Santa Casa tem cerca de 800 trabalhadores; relatos são de contas em atraso e falta de comida em casa
Rodrigo Bueno chegou a ficar sem dinheiro para comprar leite para o filho de sete meses
DA REDAÇÃO
Prestes a completarem o sétimo mês sem salário, os funcionários da Santa Casa de Misercórdia de Cuiabá sofrem diretamente os efeitos da grave crise financeira que veio à tona nos últimos meses, assim como os pacientes que deixaram de ter o atendimento gratuito oferecido pelo local.
O hospital filantrópico - que tem 202 anos - está de portas fechadas desde o dia 11 de março, por falta de recursos. Recentemente, a direção do local finalizou um relatório apontando que a dívida da unidade já chega a R$ 118 milhões - entre fornecedores, funcionários e instituições bancária.
O porteiro Rodrigo Robson Bueno e o funcionário do setor de farmácia do hospital, André Luís Devaux, ambos de 36 anos, fazem parte do retrato de desamparo que atinge cerca de 800 trabalhadores.

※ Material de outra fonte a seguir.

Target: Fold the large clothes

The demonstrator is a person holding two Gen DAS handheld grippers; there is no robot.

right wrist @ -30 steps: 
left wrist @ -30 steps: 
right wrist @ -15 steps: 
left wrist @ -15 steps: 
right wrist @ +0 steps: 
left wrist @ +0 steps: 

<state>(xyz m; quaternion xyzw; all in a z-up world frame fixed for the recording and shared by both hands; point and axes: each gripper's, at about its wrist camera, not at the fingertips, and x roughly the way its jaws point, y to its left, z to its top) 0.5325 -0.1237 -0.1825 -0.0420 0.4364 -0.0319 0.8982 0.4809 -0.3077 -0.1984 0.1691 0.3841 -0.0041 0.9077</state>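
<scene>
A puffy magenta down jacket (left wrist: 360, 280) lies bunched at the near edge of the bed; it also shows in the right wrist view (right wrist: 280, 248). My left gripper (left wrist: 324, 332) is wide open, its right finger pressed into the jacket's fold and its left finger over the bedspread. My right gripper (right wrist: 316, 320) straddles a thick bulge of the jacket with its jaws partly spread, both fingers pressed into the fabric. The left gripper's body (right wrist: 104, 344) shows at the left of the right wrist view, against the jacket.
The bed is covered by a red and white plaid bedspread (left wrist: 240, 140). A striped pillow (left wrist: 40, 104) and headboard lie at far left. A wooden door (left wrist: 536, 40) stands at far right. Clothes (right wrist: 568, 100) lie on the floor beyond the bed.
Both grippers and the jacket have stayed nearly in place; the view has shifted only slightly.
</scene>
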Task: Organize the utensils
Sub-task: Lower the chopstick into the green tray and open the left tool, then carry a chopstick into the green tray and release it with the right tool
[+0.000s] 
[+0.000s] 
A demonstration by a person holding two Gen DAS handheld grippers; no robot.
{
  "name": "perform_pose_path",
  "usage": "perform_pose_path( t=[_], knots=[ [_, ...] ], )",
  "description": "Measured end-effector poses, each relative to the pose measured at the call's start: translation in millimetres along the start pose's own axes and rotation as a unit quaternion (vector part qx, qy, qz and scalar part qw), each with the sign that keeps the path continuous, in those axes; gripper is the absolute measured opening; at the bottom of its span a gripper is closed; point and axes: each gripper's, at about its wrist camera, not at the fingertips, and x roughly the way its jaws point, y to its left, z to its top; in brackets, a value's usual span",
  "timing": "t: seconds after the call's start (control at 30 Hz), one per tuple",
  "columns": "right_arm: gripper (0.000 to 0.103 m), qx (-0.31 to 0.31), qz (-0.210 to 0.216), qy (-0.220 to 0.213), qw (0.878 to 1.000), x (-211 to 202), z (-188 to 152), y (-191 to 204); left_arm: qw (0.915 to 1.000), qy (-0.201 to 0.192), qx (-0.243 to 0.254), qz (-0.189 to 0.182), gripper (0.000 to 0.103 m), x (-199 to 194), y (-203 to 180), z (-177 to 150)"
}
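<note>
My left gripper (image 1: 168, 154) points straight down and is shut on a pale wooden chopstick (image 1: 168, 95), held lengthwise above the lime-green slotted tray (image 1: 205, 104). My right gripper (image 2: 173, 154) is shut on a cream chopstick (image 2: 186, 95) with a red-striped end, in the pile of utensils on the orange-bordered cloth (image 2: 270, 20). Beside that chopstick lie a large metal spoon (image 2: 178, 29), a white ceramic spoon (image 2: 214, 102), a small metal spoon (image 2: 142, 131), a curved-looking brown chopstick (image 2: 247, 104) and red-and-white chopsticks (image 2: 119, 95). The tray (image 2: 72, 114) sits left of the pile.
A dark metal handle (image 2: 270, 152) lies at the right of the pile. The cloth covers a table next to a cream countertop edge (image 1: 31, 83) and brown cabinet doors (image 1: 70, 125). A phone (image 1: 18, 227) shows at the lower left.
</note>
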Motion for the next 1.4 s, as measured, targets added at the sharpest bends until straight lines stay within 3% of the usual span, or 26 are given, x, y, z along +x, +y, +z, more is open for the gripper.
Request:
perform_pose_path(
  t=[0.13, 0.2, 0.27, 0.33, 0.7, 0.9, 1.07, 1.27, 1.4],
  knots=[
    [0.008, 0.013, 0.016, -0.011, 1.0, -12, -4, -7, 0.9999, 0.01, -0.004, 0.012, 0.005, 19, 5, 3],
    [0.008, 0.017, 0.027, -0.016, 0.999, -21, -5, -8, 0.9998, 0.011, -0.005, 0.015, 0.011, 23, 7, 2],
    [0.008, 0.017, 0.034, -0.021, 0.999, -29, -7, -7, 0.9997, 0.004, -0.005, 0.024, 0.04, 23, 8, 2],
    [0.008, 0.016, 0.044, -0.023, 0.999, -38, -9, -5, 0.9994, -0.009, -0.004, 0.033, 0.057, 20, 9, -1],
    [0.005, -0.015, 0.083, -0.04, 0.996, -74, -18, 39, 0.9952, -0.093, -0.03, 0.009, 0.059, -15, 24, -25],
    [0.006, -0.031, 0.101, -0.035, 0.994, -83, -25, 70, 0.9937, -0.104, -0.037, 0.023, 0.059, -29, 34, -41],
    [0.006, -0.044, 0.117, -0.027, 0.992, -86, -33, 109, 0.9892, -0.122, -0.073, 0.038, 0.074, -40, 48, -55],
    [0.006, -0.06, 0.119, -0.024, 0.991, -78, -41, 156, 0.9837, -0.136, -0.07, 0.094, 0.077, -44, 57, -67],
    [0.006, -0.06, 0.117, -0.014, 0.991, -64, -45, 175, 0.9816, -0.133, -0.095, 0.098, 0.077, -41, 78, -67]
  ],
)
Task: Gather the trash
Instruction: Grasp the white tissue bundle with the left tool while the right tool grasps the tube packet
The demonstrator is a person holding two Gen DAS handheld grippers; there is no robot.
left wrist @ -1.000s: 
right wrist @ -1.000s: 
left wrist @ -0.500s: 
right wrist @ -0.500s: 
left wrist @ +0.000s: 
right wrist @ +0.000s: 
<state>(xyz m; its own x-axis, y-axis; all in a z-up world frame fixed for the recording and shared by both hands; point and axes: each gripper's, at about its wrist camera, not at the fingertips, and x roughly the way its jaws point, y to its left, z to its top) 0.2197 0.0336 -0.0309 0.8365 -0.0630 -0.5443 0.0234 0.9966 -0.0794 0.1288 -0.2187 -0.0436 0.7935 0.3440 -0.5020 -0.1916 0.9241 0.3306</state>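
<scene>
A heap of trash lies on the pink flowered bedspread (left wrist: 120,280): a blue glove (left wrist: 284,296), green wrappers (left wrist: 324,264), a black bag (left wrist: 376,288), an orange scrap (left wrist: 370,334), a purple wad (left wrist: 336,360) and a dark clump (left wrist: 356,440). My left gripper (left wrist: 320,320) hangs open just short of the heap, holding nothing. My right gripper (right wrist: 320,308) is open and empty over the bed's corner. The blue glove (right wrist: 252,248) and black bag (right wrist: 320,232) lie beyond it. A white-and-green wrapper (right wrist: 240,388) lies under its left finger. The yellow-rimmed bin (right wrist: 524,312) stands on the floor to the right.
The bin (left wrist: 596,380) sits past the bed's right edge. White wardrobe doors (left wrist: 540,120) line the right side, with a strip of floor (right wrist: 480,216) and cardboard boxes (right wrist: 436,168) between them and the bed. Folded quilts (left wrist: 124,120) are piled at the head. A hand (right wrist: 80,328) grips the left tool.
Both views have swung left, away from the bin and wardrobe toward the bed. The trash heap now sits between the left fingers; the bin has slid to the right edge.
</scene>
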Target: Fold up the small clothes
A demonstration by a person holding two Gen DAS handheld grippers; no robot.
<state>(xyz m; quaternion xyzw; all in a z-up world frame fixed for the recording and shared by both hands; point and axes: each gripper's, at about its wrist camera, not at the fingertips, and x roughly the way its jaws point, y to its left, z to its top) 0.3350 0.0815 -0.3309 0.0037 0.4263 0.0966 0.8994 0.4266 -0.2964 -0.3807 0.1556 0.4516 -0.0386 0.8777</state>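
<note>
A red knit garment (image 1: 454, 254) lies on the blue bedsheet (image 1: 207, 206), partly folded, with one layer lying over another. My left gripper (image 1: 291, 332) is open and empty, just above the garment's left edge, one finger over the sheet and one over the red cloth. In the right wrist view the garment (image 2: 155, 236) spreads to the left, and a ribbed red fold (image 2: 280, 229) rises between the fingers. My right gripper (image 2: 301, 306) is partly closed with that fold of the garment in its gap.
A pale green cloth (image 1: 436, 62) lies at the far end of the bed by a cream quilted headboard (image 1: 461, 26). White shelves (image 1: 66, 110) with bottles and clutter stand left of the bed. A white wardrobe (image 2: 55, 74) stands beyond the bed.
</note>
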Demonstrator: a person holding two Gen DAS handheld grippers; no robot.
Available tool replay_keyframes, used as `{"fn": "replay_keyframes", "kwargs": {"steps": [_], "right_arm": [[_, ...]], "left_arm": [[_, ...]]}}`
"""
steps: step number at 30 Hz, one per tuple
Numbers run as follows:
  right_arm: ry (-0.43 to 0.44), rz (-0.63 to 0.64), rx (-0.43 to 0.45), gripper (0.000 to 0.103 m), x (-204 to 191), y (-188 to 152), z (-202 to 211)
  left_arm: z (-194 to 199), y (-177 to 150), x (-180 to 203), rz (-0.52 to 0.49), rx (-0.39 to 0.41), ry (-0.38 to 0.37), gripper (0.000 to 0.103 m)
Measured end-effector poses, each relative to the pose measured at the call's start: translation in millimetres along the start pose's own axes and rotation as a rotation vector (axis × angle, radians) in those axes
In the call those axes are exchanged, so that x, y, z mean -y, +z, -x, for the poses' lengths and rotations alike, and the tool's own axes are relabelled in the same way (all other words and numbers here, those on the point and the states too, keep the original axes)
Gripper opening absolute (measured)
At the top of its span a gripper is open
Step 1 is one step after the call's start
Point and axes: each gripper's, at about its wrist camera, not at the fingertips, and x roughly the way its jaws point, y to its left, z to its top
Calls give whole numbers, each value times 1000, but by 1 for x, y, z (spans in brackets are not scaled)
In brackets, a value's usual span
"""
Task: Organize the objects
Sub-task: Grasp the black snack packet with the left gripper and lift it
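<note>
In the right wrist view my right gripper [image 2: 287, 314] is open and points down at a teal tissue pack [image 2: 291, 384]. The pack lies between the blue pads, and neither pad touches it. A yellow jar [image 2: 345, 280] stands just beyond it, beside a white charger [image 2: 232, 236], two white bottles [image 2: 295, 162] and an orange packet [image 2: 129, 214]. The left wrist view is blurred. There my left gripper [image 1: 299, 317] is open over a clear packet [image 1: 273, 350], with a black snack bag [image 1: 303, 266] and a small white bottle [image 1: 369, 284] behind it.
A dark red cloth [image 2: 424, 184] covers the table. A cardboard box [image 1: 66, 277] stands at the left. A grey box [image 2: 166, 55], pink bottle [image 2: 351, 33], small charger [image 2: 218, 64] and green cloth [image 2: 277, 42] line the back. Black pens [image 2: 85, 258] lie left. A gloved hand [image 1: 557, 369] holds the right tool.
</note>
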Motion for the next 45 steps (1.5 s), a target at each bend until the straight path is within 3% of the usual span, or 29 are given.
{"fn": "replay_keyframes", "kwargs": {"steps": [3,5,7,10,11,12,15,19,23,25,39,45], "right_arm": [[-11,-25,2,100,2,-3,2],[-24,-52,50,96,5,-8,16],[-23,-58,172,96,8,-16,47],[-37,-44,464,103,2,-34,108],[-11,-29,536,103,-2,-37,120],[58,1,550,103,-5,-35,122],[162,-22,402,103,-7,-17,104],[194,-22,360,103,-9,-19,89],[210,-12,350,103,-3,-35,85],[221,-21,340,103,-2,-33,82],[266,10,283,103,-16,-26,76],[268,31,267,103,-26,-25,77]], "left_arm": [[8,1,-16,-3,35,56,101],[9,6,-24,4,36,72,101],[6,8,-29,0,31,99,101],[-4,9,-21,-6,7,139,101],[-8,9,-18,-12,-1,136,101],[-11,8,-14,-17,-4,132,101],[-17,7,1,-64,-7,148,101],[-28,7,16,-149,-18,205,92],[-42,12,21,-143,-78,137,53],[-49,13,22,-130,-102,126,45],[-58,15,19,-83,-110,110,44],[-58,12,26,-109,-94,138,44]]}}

Água, energia elétrica, TV a cabo e até mesmo a comida servida à mesa - confortos e hábitos rotineiros para uma parte da sociedade - foram afetados pela falta de salário. Sem salários, eles relatam as dificuldades vividas nos últimos dias.
Rodrigo, por exemplo, perdeu o "crédito" que tinha em dois mercados próximos a casa dele, no Bairro Jardim Jacarandá, em Várzea Grande, região metropolitana de Cuiabá. Fato que piorou ainda mais a frequência com que a família consegue comprar mantimentos.
"Tinha conta em um mercado próximo de casa, mas fiquei devendo muito e perdi o crédito. Sempre comprava, recebia e pagava, mas agora com essa situação não consigo mais. É uma situação humilhante", contou.

Chegamos a dividir um ovo quando as coisas ficaram ruins. Outras vezes comemos arroz, feijão e hambúrguer. Estamos sendo obrigados a nos virarmos com o que temos
O porteiro é casado e tem seis filhos, com idades entre 11 meses e 7 anos. Por conta da crise enfrentada pela família, a mais velha das crianças, fruto de um antigo relacionamento da mulher dele, precisou se mudar para a casa dos avós.
A família de Rodrigo chegou ao extremo de dividir um ovo para que ninguém ficasse sem se alimentar. Também é comum que falte o gás de cozinha, hoje custando cerca de R$ 100.
"Chegamos a dividir um ovo quando as coisas ficaram ruins. Outras vezes comemos arroz, feijão e hambúrguer. Estamos sendo obrigados a nos virarmos com o que temos", desabafou o porteiro.
Além das dificuldades financeiras, Rodrigo sofreu um acidente de moto quando saía da Santa Casa em abril de 2018. Na ocasião, uma motorista furou o sinal e colidiu com a motocicleta dele, acarretando em 17 fraturas na perna direita dele.
"Agora fui enquadrado como Pessoa com Deficiência (PCD) por causa desse acidente. Quebrei a perna em 17 pedaços, foram fraturas na tíbia, joelho e patela. Tive uma artrose irreversível e minha perna ficou dois centímetros menor que a outra. Mas, pelo menos tenho ela para andar ainda", disse o porteiro.
O último mês em que algum dinheiro foi depositado na conta dos funcionários da Santa Casa foi em novembro de 2018, segundo o porteiro. Como estava afastado por conta do acidente, Rodrigo contou que recebeu apenas uma parte do pagamento referente ao mês de outubro.
A partir daquele momento, as dificuldades enfrentadas pela família ficariam cada vez mais frequentes.
O medo que tira a tranquilidade dos funcionários é de que esses salários atrasados nunca sejam pagos.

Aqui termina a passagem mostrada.